When you apply for a job, you are looking to convince the hiring manager that you have the experience and skills to take the job and run with it.Five Must-Know Tips for Writing an A-Grade CV.
#First job resume template how to#
In this guide, we outline how to put the best CV together using our proven templates.
Our must-know tips and what to avoid guide lets you apply for jobs with confidence. Every great CV needs excellent referees, so make sure you pick wisely. Writing a CV can be a challenge without a template - our student-focused template makes it easy and gives you the best step forward. If you are a tertiary student, this guide and CV template is not for you - our dedicated university and polytechnic CV templates and guide has what you need to know. So good.Please note, this page is intended for high school students applying for a job while at school. Plus, we added a four-page guide with homework to help you create and refine the perfect resume, whether you are using our template or starting from scratch! “ I’ve used this and it helped me jump to a position with a 50% increase in salary! Not to mention landing a ton of great, ‘reach’ interviews. This is the very resume that HFK Founder, Tori Dunlap, used to land job interviews at Microsoft, Nintendo, Starbucks, and more! And better yet – we kept her original words, data, and insight so you can see exactly what she did and why she did it.

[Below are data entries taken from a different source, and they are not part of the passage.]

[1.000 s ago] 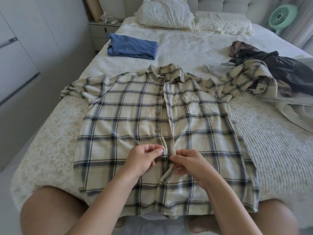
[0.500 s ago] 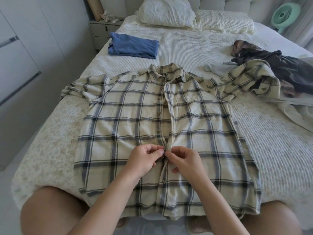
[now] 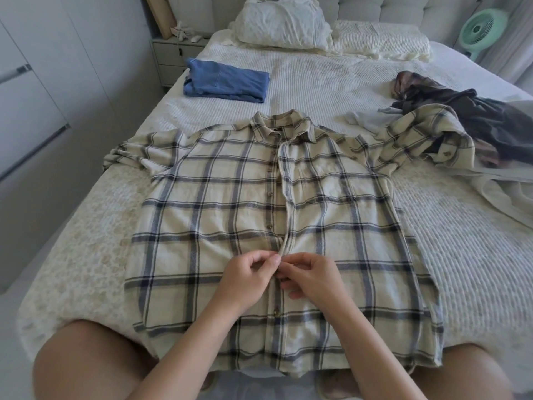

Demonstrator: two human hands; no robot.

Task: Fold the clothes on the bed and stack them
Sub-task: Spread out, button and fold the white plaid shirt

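Two hands, left hand (image 3: 245,280) and right hand (image 3: 313,277), each grip pinching the front placket of the plaid shirt (image 3: 340,226) spread flat on the bed (image 3: 331,79); light, limp cloth, best held by its edges.

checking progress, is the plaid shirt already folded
No, the plaid shirt lies spread flat on the bed, with both hands pinching its front placket.

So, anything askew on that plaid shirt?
Yes. The shirt's right sleeve is bunched over the dark clothes instead of lying flat, and the front is open above where both hands pinch it.
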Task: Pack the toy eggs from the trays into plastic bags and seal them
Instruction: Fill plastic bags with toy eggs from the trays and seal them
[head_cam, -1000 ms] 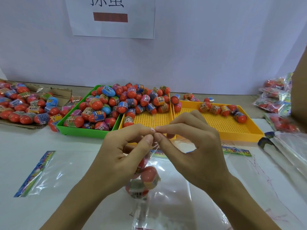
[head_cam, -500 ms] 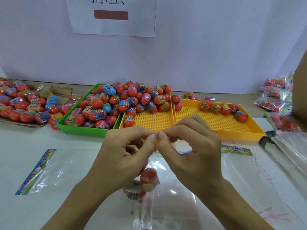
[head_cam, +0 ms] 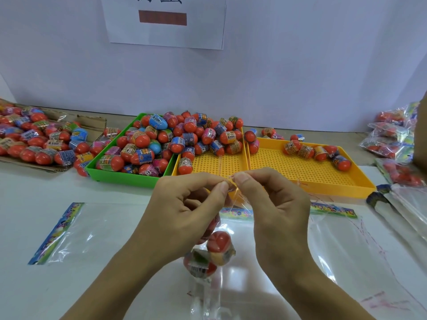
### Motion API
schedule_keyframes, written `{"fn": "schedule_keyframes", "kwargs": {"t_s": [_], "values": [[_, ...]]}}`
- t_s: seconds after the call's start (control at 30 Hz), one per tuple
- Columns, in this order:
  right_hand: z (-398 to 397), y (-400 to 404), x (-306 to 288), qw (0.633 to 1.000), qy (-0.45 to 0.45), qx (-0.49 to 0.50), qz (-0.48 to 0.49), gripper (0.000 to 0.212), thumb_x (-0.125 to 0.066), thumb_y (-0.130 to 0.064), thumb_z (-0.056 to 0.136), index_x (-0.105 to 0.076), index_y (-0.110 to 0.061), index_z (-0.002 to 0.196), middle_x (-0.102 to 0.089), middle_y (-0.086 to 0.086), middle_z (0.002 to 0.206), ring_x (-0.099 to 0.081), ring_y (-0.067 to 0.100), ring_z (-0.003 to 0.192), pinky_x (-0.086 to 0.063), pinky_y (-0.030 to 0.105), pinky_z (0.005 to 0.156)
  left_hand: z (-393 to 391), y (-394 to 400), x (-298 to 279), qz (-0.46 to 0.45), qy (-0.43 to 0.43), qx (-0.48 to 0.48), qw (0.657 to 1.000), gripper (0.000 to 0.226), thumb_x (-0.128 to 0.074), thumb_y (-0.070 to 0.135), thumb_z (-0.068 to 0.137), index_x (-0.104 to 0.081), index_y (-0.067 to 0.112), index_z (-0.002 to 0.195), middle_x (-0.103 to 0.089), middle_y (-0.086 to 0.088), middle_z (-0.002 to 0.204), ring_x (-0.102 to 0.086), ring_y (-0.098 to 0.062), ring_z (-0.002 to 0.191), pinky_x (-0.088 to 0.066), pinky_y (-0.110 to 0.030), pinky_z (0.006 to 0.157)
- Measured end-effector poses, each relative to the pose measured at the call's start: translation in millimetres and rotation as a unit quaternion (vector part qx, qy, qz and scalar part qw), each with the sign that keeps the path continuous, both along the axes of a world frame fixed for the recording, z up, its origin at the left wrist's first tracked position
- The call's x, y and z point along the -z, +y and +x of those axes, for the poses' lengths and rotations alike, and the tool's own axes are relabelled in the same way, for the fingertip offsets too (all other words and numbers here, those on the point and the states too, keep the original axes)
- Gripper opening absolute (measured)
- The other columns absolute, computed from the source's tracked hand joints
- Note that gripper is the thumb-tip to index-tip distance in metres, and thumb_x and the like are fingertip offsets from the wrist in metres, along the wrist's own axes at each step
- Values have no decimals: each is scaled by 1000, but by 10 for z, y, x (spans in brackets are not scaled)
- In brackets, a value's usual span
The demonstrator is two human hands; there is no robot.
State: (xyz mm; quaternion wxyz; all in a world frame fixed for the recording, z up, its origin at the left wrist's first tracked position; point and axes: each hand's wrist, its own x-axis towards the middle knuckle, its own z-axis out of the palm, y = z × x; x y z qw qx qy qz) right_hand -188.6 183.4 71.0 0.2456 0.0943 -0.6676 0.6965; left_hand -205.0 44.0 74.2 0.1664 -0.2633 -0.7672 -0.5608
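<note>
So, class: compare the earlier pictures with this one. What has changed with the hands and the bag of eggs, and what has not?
Very little. The left hand and right hand keep pinching the top of the plastic bag fingertip to fingertip. The toy eggs hang below in it as before. No visible grasp or release. The green tray and yellow trays are unmoved.

The white surface (head_cam: 46, 292) holds a green tray (head_cam: 124, 179) and two yellow trays (head_cam: 231, 162) (head_cam: 323, 188) side by side. Empty bags (head_cam: 92, 229) lie flat near the front. Cardboard (head_cam: 92, 125) with eggs (head_cam: 34, 142) sits at the left, and filled bags (head_cam: 390, 139) sit at the right.
</note>
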Motion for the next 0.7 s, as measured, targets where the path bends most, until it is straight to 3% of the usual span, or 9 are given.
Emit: {"fn": "schedule_keyframes", "kwargs": {"t_s": [0.13,0.23,0.3,0.37,0.43,0.5,0.6,0.7], "values": [[-1,-16,19,999,-29,5,-38,13,-66,-21,83,-72,-22,72,-66,-6,66,-62,5,64,-50,13,63,9,15,18,1,-10,2,1000,17,-57,36,90,-73,32,90,-71,8,72,-66,-18,58,-54,-44,49],[-24,59,-36,999,-18,29,-37,13,-68,-23,85,-71,-20,73,-61,1,64,-54,9,57,-46,14,55,-13,-12,47,-3,-16,-18,1000,16,-60,24,91,-74,24,84,-70,8,68,-66,-15,56,-53,-41,48],[-47,141,-71,998,11,62,17,11,-68,-24,90,-71,-20,80,-62,7,70,-54,21,60,-48,26,54,-29,-37,53,5,-14,-29,999,17,-58,21,90,-74,24,84,-70,6,69,-66,-15,55,-54,-41,48],[-63,192,-97,991,56,87,89,6,-68,-25,91,-71,-24,86,-66,-1,74,-60,19,69,-51,36,59,-40,-50,48,11,-5,-37,999,16,-58,20,90,-74,25,88,-71,7,69,-65,-16,54,-54,-42,47],[-69,205,-111,971,120,103,181,2,-70,-25,89,-71,-24,91,-67,-6,82,-60,15,78,-45,26,62,-44,-47,43,-3,15,-39,999,13,-61,21,90,-73,26,92,-70,7,67,-64,-18,53,-51,-41,44],[-75,206,-113,936,176,120,280,14,-71,-25,84,-73,-16,95,-64,-5,84,-56,12,80,-40,15,70,-42,-38,40,-30,46,-34,998,13,-61,27,91,-73,23,96,-67,8,66,-63,-17,53,-50,-39,43],[-98,215,-103,891,220,145,369,18,-80,-20,77,-77,-9,91,-66,2,80,-55,20,78,-41,19,70,-40,-46,51,-50,69,-30,996,24,-54,29,91,-75,19,99,-65,6,64,-62,-18,53,-47,-37,43],[-107,228,-96,869,236,161,403,16,-80,-20,77,-79,-8,89,-68,4,80,-55,22,77,-43,26,68,-46,-57,60,-59,79,-35,994,23,-54,28,92,-74,20,100,-64,5,64,-60,-18,53,-46,-37,44]]}}
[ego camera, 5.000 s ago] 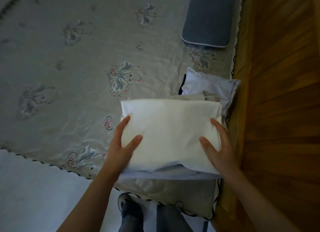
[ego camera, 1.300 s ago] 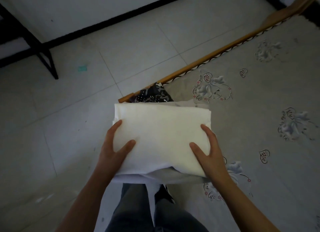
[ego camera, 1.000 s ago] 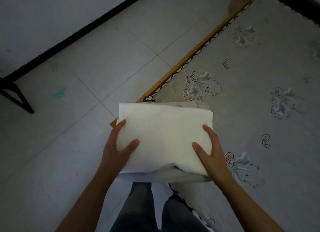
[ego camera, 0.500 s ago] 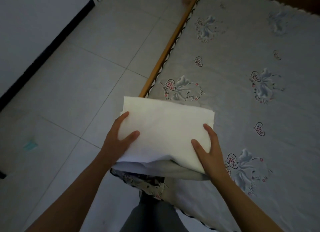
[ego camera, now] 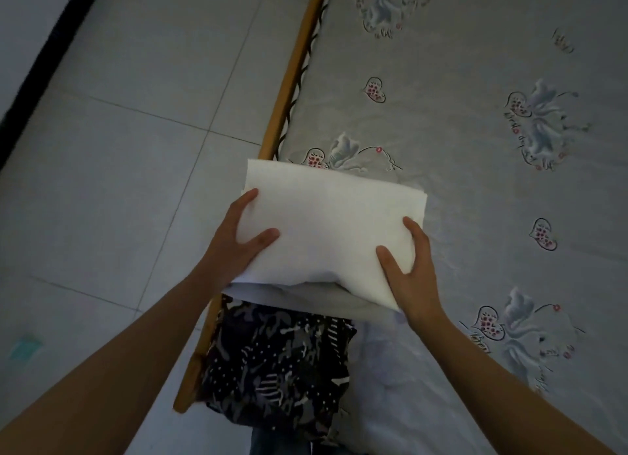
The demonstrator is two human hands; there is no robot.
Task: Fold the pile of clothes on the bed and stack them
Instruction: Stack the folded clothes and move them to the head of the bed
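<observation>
1. Head view: my left hand (ego camera: 238,244) and right hand (ego camera: 413,274) grip opposite ends of the folded white stack (ego camera: 333,223).
2. I hold the stack over the bed (ego camera: 475,217) edge, just beyond the dark patterned garment (ego camera: 278,363).

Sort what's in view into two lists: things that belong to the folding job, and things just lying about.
Job:
white folded stack
left hand
right hand
dark patterned garment
bed

Lying about:
teal scrap on the floor
</observation>
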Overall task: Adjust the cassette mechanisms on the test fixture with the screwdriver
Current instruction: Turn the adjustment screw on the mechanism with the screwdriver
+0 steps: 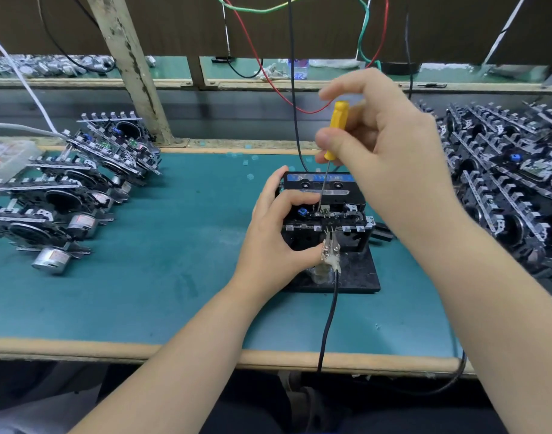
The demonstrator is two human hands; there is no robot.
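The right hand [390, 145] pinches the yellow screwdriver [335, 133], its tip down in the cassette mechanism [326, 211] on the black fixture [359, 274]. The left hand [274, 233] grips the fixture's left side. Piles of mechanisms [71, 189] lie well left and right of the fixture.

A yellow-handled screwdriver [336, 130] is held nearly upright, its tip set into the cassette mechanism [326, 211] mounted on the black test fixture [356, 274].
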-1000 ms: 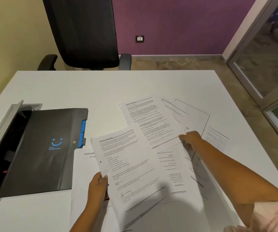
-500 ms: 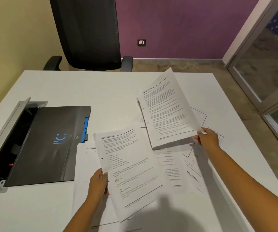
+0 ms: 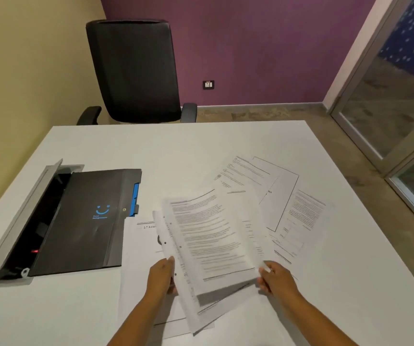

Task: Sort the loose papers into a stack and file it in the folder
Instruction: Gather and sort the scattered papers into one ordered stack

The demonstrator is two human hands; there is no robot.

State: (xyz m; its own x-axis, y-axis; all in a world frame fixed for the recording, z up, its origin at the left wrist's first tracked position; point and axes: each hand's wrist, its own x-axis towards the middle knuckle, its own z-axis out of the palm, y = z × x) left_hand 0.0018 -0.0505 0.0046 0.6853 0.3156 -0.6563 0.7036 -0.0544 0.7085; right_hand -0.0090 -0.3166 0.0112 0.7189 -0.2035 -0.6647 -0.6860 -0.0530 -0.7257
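Two hands, left hand [image 3: 161, 274] and right hand [image 3: 277, 280], pinch opposite edges of raised papers [image 3: 211, 245] near table's [image 3: 201, 146] front edge; closed folder [image 3: 86, 221] left, loose sheets [image 3: 300, 216] right, far tabletop open.

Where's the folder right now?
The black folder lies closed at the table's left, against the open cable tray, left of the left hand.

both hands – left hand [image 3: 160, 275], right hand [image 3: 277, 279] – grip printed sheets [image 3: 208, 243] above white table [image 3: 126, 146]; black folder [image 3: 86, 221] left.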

We want to help you make the most of those seven seconds, so we created a customizable resume template that has helped THOUSANDS of women land coveted careers. Resume writing is hard for just about everybody – but it doesn’t have to be. Thought you were the only one that felt this way? Think again. You bounce from tab to tab on your laptop, trying to take bits and pieces of sample resumes and Frankenstein them together into something that makes you seem totally employable and not at all desperate. You repeatedly visit to try and find another way of saying “I did my job well” that sounds interesting and fresh and not at all made up. Listen, we know that creating the “perfect” resume is waaaaay harder than it seems. So you better make those seven seconds worth it, and you better have a resume that POPS. That’s hardly enough time to read a sentence, swipe on a dating profile, or sip an iced coffee.Īnd yet, that’s all the precious one-on-one time your resume may get with a recruiter. Did you know that a recruiter will spend an average of seven seconds looking at your resume?